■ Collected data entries
+++

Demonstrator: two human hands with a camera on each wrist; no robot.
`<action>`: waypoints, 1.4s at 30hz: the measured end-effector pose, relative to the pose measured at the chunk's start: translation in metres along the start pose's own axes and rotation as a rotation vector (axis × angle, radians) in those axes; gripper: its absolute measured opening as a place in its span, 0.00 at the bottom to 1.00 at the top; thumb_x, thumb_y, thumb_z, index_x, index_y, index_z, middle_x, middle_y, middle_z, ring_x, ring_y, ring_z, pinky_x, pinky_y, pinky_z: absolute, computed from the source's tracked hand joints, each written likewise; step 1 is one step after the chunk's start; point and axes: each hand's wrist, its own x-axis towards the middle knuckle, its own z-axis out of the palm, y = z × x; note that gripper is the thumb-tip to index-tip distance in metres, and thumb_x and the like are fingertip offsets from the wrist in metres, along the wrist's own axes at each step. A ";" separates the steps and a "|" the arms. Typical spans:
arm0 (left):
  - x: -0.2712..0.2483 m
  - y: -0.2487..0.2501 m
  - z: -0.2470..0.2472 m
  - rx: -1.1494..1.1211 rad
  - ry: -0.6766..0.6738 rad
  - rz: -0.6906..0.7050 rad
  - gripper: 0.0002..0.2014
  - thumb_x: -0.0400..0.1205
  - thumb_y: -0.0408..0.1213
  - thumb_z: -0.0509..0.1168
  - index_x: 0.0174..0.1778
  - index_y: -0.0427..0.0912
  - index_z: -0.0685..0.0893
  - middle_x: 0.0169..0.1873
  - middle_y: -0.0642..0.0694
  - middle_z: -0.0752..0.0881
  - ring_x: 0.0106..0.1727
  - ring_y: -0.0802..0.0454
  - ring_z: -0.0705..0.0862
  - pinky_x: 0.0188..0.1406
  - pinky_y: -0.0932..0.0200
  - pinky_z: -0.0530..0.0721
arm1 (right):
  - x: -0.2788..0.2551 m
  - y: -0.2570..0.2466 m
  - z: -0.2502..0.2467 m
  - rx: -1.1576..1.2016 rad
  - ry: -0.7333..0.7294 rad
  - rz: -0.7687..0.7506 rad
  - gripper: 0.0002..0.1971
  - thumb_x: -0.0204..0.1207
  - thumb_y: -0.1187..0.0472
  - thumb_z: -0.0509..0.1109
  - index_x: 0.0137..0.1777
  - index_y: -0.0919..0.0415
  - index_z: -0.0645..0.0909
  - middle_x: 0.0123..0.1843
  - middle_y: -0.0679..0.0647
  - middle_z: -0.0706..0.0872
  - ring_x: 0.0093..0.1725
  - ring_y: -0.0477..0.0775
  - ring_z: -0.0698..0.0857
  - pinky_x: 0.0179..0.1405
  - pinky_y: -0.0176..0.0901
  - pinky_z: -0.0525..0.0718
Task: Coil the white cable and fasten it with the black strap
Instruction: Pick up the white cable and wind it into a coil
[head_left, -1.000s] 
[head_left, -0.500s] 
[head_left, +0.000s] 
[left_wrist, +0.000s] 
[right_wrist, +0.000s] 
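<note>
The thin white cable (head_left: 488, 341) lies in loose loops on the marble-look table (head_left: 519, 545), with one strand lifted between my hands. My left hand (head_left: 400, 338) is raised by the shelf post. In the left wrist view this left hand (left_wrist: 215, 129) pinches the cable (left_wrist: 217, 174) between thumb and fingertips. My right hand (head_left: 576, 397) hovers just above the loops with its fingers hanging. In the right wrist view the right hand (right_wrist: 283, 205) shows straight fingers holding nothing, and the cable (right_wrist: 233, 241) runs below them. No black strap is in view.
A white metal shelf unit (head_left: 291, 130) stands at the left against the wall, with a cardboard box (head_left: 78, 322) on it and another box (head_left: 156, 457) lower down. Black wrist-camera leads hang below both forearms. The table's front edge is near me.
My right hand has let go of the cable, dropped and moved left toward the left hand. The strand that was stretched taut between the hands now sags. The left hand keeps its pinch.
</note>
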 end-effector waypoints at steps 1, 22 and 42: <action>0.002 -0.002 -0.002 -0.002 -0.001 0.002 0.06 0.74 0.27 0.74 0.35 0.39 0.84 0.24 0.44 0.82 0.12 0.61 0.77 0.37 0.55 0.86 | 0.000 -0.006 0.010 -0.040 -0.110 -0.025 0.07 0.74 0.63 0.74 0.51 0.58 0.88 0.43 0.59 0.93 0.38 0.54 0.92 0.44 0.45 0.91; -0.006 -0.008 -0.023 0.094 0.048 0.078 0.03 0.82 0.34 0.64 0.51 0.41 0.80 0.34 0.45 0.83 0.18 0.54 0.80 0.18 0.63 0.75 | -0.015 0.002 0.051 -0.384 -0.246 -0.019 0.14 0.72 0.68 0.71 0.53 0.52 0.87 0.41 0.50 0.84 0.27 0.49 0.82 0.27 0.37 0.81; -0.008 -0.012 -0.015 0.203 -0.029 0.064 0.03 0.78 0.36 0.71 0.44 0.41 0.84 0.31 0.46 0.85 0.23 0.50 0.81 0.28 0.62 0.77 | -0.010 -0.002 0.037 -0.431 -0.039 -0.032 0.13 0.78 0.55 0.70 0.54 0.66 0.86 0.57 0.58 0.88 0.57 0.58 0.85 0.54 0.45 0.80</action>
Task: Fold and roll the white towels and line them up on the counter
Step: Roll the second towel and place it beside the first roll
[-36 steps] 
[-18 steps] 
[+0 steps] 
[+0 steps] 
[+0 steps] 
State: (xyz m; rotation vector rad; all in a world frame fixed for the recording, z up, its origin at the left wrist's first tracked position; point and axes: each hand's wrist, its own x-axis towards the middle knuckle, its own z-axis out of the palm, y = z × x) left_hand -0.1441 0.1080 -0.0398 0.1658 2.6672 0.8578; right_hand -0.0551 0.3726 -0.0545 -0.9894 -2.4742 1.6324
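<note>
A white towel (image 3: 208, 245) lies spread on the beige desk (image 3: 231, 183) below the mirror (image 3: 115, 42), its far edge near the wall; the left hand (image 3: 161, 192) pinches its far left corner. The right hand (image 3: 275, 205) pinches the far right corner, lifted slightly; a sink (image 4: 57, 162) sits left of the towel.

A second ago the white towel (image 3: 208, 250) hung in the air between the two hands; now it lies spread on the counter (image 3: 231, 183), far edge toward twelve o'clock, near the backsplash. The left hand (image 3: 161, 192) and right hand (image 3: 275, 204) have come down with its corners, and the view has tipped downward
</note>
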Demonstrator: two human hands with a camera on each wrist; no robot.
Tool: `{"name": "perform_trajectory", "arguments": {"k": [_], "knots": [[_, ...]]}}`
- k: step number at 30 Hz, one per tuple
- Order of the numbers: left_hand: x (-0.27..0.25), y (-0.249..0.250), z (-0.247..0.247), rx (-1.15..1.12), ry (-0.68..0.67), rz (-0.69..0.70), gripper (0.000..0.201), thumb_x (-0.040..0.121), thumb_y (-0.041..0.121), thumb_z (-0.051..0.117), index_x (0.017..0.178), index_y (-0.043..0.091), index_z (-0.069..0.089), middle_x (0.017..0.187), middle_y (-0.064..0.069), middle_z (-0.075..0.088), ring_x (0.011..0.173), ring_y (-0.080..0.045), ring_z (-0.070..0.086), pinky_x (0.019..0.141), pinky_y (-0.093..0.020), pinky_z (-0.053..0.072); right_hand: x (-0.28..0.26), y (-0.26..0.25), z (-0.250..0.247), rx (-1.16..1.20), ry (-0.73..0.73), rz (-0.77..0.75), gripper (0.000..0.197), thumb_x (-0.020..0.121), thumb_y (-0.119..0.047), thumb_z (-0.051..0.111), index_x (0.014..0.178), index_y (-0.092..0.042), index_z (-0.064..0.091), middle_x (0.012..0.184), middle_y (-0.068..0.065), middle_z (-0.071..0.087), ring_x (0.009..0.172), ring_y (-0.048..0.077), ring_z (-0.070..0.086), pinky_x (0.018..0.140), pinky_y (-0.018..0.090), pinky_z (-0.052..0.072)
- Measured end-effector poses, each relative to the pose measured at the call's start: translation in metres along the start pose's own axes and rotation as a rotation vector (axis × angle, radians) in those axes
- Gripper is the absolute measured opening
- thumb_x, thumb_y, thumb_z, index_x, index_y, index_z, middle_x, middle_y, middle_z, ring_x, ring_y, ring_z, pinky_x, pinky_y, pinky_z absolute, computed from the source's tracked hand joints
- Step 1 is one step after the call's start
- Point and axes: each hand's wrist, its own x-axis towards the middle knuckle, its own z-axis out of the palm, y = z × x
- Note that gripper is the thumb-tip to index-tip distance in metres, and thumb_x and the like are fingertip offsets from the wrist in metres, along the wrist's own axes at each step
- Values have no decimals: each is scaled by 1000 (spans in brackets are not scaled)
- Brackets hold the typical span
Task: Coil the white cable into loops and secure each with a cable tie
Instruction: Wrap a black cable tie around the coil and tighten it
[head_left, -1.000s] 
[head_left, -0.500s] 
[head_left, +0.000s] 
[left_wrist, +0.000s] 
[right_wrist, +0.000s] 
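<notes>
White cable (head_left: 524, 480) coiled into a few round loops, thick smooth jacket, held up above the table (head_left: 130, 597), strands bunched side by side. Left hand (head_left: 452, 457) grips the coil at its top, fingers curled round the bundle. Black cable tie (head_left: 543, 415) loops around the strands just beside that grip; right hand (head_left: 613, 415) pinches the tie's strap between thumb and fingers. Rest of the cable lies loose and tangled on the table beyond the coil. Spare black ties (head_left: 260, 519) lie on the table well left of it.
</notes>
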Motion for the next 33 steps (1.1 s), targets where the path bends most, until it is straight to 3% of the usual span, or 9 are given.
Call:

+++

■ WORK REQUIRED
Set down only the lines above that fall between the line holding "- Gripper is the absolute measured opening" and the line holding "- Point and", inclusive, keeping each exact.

■ EXERCISE OUTPUT
- Gripper is the absolute measured opening
- thumb_x, thumb_y, thumb_z, index_x, index_y, index_z, middle_x, middle_y, middle_z, ring_x, ring_y, ring_z, pinky_x, pinky_y, pinky_z absolute, computed from the source's tracked hand joints
- Step 1 is one step after the call's start
- Point and axes: each hand's wrist, its own x-axis towards the middle knuckle, its own z-axis out of the palm, y = z × x

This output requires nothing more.